• WORK ITEM: Could you transcribe all of the data exactly and skip any pictures?
-- SOURCE DATA follows --
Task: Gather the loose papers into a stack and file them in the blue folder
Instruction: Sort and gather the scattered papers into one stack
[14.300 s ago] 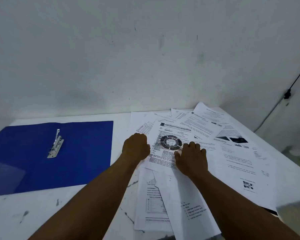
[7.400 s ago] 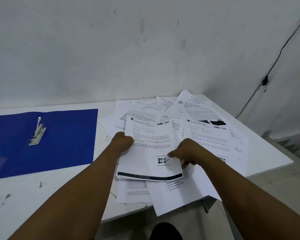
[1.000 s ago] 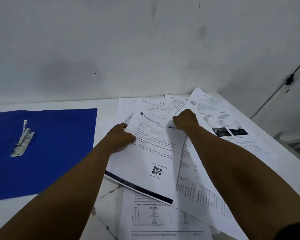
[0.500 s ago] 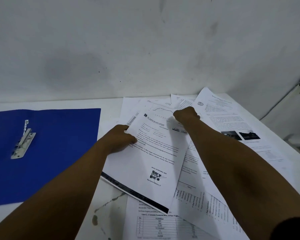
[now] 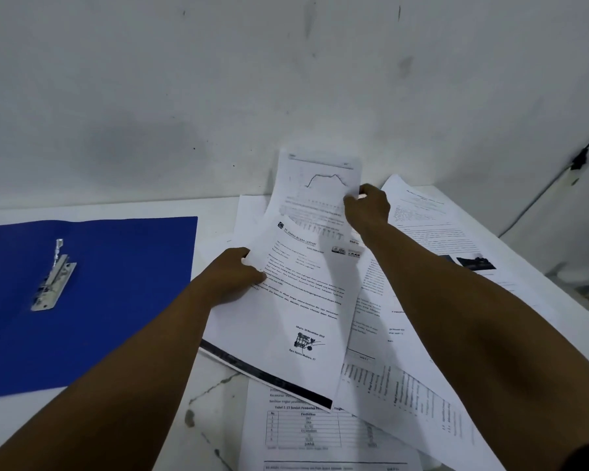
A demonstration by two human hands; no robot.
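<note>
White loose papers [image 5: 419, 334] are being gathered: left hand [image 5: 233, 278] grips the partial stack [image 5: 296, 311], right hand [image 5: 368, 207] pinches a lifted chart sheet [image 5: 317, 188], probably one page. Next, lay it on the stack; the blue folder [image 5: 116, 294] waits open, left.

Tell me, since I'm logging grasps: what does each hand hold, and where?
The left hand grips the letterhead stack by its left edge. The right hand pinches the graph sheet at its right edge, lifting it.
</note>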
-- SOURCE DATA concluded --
• TASK OUTPUT:
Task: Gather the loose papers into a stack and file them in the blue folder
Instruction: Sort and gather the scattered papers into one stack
[14.300 s ago] 
[7.400 s ago] 
[1.000 s ago] 
[0.500 s ago] 
[now] 
A demonstration by two human hands; no robot.
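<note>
White loose papers [image 5: 419, 334] are being gathered: left hand [image 5: 233, 278] grips the partial stack [image 5: 296, 311], right hand [image 5: 368, 207] pinches a lifted chart sheet [image 5: 317, 188], probably one page. Next, lay it on the stack; the blue folder [image 5: 116, 294] waits open, left.

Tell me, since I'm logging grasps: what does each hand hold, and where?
The left hand grips the letterhead stack by its left edge. The right hand pinches the graph sheet at its right edge, lifting it.
</note>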

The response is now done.